--- START ---

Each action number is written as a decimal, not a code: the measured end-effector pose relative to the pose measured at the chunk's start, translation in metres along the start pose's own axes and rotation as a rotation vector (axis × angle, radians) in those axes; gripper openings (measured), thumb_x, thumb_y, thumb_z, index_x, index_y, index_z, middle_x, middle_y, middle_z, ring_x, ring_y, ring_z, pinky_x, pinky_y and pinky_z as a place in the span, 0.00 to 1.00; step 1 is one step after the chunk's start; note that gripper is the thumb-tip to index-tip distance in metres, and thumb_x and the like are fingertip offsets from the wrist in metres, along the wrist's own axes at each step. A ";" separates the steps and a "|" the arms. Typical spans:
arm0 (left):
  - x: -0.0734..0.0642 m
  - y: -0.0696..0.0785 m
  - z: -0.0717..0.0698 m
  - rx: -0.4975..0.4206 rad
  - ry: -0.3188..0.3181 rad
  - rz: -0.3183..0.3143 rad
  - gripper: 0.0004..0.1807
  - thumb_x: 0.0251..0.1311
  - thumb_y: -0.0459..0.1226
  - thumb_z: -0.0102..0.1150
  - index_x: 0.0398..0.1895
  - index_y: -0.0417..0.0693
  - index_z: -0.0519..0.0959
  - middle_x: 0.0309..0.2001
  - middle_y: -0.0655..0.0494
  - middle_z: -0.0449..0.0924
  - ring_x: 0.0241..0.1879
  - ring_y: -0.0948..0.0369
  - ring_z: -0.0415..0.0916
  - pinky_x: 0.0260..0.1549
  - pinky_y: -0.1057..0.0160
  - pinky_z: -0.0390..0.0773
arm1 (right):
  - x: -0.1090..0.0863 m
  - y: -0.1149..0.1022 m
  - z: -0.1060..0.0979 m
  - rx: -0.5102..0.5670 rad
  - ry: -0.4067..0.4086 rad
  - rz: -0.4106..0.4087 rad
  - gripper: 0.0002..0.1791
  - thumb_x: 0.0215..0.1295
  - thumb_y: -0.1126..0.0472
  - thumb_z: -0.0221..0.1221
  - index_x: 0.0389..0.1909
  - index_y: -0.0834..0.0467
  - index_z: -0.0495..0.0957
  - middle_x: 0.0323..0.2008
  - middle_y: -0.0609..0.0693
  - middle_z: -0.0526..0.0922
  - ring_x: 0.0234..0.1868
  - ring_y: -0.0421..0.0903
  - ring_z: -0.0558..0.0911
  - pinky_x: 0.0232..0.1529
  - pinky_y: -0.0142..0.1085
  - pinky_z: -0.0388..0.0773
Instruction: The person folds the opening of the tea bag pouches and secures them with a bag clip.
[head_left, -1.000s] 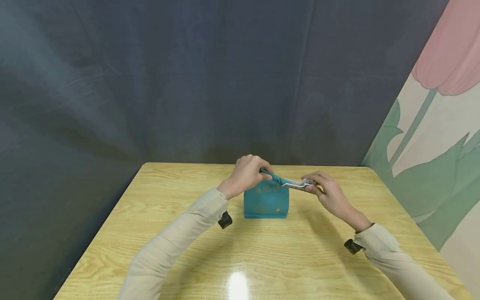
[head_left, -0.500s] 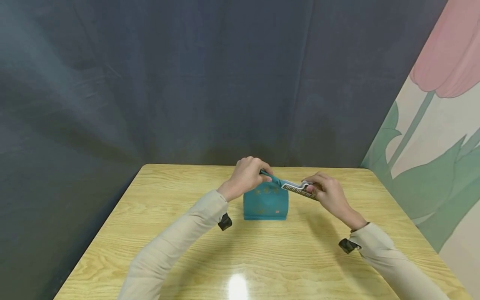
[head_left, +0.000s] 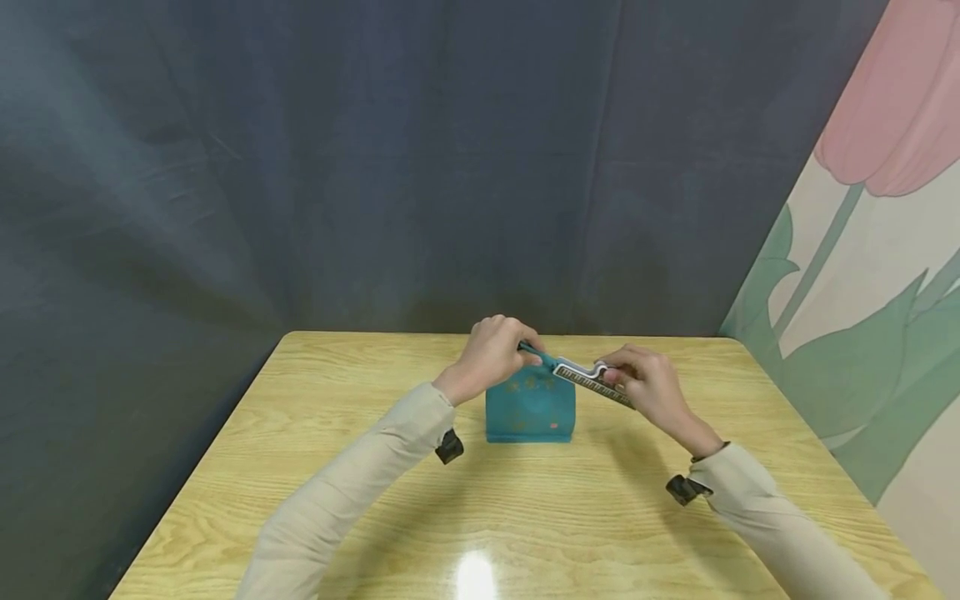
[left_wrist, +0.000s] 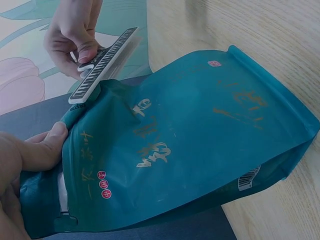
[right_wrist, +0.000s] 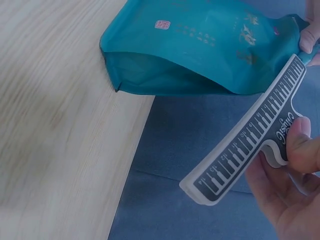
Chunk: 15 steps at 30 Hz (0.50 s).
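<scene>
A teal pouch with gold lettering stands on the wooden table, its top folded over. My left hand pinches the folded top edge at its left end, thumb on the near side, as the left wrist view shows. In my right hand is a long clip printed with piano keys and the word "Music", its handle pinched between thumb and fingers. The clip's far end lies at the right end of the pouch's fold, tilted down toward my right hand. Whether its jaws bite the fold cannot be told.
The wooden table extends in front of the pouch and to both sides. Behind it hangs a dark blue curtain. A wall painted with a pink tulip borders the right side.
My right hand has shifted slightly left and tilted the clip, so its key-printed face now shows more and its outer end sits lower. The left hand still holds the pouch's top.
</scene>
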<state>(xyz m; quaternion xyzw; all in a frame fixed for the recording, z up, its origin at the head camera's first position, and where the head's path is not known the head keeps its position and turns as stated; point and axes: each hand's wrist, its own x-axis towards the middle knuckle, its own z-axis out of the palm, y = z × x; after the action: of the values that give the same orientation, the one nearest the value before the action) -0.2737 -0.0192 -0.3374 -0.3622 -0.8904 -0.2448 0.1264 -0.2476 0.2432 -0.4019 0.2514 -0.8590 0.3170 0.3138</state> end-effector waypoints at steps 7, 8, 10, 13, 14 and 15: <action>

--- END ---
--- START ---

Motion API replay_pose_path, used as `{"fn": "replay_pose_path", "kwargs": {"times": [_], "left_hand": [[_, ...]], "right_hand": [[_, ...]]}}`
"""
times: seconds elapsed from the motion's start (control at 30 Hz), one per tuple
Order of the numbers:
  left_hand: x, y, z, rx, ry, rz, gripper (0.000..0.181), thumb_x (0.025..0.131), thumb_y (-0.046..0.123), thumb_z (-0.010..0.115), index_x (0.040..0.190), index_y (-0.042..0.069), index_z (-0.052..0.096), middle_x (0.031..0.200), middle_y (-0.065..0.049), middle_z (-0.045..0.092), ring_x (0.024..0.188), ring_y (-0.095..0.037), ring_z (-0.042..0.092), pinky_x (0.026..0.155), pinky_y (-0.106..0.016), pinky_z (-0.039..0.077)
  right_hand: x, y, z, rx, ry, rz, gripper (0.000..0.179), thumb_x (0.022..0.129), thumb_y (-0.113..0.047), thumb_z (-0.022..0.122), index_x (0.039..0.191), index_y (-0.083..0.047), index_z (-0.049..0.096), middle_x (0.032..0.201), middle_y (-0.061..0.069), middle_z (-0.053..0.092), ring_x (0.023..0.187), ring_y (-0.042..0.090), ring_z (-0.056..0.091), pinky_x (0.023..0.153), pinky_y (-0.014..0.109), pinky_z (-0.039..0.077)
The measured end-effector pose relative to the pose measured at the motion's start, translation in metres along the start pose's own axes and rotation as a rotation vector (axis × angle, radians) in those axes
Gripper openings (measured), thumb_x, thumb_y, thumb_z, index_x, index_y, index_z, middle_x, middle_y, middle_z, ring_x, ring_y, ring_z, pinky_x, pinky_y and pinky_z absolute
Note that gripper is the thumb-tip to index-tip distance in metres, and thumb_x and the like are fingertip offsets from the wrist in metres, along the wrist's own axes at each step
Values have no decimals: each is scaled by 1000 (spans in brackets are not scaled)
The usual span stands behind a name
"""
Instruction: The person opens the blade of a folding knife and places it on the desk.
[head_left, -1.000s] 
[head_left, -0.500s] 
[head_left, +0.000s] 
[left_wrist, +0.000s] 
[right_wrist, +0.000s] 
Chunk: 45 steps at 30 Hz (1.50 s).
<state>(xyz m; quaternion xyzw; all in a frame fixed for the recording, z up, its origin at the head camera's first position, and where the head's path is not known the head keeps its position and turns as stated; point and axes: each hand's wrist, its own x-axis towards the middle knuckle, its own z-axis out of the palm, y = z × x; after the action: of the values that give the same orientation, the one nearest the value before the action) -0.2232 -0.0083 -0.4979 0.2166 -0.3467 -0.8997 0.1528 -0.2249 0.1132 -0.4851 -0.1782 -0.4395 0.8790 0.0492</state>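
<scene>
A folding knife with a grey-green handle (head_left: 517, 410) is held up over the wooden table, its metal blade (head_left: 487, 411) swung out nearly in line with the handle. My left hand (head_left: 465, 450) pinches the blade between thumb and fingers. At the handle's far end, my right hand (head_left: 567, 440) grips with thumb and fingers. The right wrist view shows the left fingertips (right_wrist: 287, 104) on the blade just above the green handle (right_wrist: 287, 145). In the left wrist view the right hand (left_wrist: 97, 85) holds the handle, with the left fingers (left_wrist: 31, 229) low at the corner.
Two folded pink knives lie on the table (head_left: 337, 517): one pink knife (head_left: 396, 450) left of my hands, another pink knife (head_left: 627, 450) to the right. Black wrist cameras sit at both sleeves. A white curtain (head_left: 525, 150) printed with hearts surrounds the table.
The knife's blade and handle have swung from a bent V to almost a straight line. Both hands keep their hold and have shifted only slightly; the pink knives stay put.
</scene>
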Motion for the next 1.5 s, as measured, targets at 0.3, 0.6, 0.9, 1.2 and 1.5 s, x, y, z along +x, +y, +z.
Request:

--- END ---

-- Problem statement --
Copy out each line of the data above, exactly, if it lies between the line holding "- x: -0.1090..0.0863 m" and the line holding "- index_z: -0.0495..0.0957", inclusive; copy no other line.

-- Written solution --
  - x: -0.1090..0.0863 m
  - y: -0.1149..0.1022 m
  - z: -0.1060..0.0979 m
  - rx: -0.5102..0.5670 rad
  - ry: -0.4067..0.4086 rad
  - rz: -0.4106..0.4087 rad
  - gripper: 0.0002..0.1791
  - thumb_x: 0.0215..0.1295
  - thumb_y: -0.1126..0.0472
  - thumb_z: -0.0221..0.1221
  - index_x: 0.0389..0.1909
  - index_y: -0.0834..0.0467
  - index_z: -0.0495..0.0957

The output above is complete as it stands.